Perché il Grande Rialzo del Seno Mascellare non serve più: L’evoluzione della metodica BSS
Per decenni, i pazienti con grave riassorbimento osseo nella mascella superiore si sono sentiti ripetere la stessa frase: “Non c’è abbastanza osso per mettere gli impianti”. La soluzione standard della chirurgia tradizionale è sempre stata il grande rialzo del seno mascellare, un intervento di innesto osseo finalizzato a ricreare i volumi necessari per l’inserimento dei perni.
Oggi, grazie all’evoluzione della chirurgia implantare e all’introduzione della BSS (Biomechanical Subcortical Surgery) combinata con impianti frontali e basali, questo approccio invasivo può essere superato nella quasi totalità dei casi, offrendo al paziente una soluzione più rapida, sicura e immediata.
Il limite del Grande Rialzo: Tempi lunghi e discomfort
Il grande rialzo del seno mascellare prevede l’accesso alla cavità sinusale, il sollevamento della membrana di Schneider e l’inserimento di materiale d’innesto (osso autologo o biomateriali sintetici).

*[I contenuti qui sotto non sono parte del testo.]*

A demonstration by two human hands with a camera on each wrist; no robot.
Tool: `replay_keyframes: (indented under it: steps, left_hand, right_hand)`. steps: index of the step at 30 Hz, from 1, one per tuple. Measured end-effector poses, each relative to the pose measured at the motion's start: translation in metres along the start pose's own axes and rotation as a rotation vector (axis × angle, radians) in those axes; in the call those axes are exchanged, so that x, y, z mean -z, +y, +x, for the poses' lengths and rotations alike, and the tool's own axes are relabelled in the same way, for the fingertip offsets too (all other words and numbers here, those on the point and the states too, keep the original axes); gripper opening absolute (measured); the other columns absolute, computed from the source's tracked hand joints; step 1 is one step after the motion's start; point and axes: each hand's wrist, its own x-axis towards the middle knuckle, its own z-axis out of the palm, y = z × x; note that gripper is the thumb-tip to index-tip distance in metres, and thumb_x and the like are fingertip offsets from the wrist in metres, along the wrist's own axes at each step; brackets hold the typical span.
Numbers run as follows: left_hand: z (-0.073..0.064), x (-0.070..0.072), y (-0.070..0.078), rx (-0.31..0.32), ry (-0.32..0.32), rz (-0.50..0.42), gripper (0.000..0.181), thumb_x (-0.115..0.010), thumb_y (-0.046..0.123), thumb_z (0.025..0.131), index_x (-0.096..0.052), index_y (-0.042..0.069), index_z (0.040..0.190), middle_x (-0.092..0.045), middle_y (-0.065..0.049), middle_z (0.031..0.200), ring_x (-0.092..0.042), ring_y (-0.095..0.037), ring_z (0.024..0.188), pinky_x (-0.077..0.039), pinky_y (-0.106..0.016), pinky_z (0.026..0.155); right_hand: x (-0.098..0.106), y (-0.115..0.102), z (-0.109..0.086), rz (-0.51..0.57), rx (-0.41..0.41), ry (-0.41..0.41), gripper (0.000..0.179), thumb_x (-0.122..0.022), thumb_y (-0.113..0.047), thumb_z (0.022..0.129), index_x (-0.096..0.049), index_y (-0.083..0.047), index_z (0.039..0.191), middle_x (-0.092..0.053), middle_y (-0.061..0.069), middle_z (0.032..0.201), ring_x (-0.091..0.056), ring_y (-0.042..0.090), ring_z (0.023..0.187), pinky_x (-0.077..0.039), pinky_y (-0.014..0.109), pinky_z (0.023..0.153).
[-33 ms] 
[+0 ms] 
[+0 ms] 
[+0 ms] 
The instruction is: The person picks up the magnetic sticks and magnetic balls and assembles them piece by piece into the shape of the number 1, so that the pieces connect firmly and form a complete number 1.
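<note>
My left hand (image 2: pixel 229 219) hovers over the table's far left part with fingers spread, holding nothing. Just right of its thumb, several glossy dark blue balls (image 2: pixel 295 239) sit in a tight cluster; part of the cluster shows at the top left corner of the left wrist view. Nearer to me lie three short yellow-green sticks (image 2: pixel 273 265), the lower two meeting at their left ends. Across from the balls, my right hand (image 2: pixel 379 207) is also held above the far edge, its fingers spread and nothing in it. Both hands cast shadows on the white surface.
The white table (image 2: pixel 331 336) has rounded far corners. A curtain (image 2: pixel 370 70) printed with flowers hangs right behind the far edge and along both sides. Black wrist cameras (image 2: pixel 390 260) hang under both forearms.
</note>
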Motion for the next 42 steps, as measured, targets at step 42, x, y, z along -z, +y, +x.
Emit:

Pur essendo una procedura documentata, presenta limiti biologici e pratici significativi:
-
- Tempi di attesa elevati: Il processo di guarigione e osteointegrazione del materiale innestato richiede dai 6 ai 9 mesi prima di poter procedere con l’inserimento degli impianti.
- Invasività e decorso post-operatorio: È un intervento associato a gonfiori, ematomi e un discomfort post-operatorio rilevante per il paziente.
- Rischio di complicanze: Esiste la possibilità di perforazione della membrana sinusale, infezioni del materiale d’innesto o mancata stabilità primaria dei successivi impianti.
La svolta biomeccanica: Cos’è la BSS?
La Biomechanical Subcortical Surgery (BSS) capovolge il paradigma della chirurgia rigenerativa. Invece di tentare di ricostruire l’osso alveolare (quello che conteneva i denti e che si riassorbe fisiologicamente), la BSS si focalizza sull’osso basale e sottocorticale.
L’osso basale costituisce lo scheletro strutturale del cranio: non è soggetto al riassorbimento legato alla perdita dei denti, mantiene costante il suo volume nel tempo ed è caratterizzato da una densità corticale estremamente elevata. La metodica prevede una pianificazione digitale tridimensionale millimetrica per inserire gli impianti esattamente nei punti in cui l’osso nativo del paziente offre il massimo ancoraggio meccanico.
Il ruolo degli impianti frontali e basali nell’All-on-Full
L’applicazione clinica della BSS si concretizza spesso in protocolli evoluti come l’All-on-Full, che supera i limiti geometrici del tradizionale All-on-4. La strategia prevede una distribuzione strategica dei pilastri:
-
- Impianti Frontali: Sfruttano l’osso solido della zona anteriore (premaxilla).
- Impianti Basali e Pterigoidei: Vengono inseriti nella zona posteriore, ancorandosi alle strutture ossee profonde e stabili della mascella (come l’osso sfenoidale o i pilastri zigomatici), bypassando completamente la cavità del seno mascellare.
Questa configurazione elimina il problema dei “molari a sbalzo” (denti posteriori sospesi senza supporto diretto sotto), tipico dei vecchi protocolli a quattro impianti, distribuendo le forze masticatorie in modo uniforme su tutta l’arcata.
I vantaggi clinici per il paziente
Il passaggio dal grande rialzo alla metodica BSS offre benefici immediati e concreti:
-
- Carico Immediato Reale: L’elevata stabilità meccanica ottenuta nell’osso basale permette di avvitare la protesi fissa entro 24 ore dall’intervento, senza dover attendere i mesi richiesti da un innesto.
- Riduzione dell’invasività: Non venendo utilizzato osso artificiale o eterologo, si azzera il rischio di rigetto biologico o infezione del materiale innestato.
- Minore stress biologico: L’intervento è più rapido e il decorso post-operatorio è nettamente più confortevole, con una riduzione drastica di dolore e gonfiore.
L’evoluzione della chirurgia implantare dimostra che la soluzione alla mancanza d’osso non risiede necessariamente nella sua ricostruzione artificiale, ma nella capacità geometrica e biomeccanica di sfruttare le strutture anatomiche stabili già presenti nel corpo umano.